Task statement
All lines from the one with "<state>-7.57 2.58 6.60" to the end of the material, both included, are to be written out exactly and without anything else.

Segment Start: Data extract

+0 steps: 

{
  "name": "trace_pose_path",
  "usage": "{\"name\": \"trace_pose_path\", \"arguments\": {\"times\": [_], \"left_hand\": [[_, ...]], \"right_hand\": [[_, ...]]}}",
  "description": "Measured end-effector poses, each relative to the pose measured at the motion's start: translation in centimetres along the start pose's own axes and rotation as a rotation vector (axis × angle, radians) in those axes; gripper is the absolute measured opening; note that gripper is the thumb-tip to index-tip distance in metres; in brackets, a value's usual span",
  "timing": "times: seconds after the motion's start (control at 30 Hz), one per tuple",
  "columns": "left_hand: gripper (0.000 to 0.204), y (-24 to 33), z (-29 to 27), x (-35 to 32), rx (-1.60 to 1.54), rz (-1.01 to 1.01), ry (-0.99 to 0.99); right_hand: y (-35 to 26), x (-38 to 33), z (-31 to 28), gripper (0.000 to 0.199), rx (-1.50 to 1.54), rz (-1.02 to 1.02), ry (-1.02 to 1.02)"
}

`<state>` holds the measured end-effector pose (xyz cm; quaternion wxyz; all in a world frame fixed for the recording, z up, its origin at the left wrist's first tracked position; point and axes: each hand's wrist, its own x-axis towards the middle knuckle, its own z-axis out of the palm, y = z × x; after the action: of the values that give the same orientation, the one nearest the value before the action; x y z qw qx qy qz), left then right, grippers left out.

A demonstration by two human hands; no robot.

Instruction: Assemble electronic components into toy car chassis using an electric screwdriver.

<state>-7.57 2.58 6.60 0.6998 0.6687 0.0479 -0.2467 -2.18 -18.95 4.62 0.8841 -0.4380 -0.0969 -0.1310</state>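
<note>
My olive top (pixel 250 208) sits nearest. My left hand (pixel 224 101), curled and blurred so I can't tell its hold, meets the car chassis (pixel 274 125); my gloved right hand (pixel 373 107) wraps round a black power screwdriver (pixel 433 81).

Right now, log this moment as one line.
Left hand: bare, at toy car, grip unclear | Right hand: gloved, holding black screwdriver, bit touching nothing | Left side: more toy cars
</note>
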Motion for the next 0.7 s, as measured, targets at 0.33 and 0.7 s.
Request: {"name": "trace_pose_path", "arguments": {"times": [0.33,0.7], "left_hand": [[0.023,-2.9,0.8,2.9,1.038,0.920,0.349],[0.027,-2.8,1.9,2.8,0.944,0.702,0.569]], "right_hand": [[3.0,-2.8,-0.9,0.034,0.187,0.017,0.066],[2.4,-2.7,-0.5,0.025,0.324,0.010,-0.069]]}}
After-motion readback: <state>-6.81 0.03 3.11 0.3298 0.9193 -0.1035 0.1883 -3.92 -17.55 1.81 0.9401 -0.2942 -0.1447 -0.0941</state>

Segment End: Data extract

Answer to the problem
<state>-7.57 2.58 6.60 0.6998 0.6687 0.0479 -0.2467 -2.18 -18.95 4.62 0.8841 -0.4380 -0.0969 -0.1310</state>
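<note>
My olive top (pixel 250 208) sits nearest. My left hand (pixel 224 101), curled and blurred so I can't tell its hold, meets the car chassis (pixel 274 125); my gloved right hand (pixel 373 107) wraps round a black power screwdriver (pixel 433 81).

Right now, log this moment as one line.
Left hand: bare, at toy car, grip unclear | Right hand: gloved, holding black screwdriver, bit touching nothing | Left side: more toy cars
</note>
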Motion for the next 0.7 s, as measured, targets at 0.33 and 0.7 s.
Request: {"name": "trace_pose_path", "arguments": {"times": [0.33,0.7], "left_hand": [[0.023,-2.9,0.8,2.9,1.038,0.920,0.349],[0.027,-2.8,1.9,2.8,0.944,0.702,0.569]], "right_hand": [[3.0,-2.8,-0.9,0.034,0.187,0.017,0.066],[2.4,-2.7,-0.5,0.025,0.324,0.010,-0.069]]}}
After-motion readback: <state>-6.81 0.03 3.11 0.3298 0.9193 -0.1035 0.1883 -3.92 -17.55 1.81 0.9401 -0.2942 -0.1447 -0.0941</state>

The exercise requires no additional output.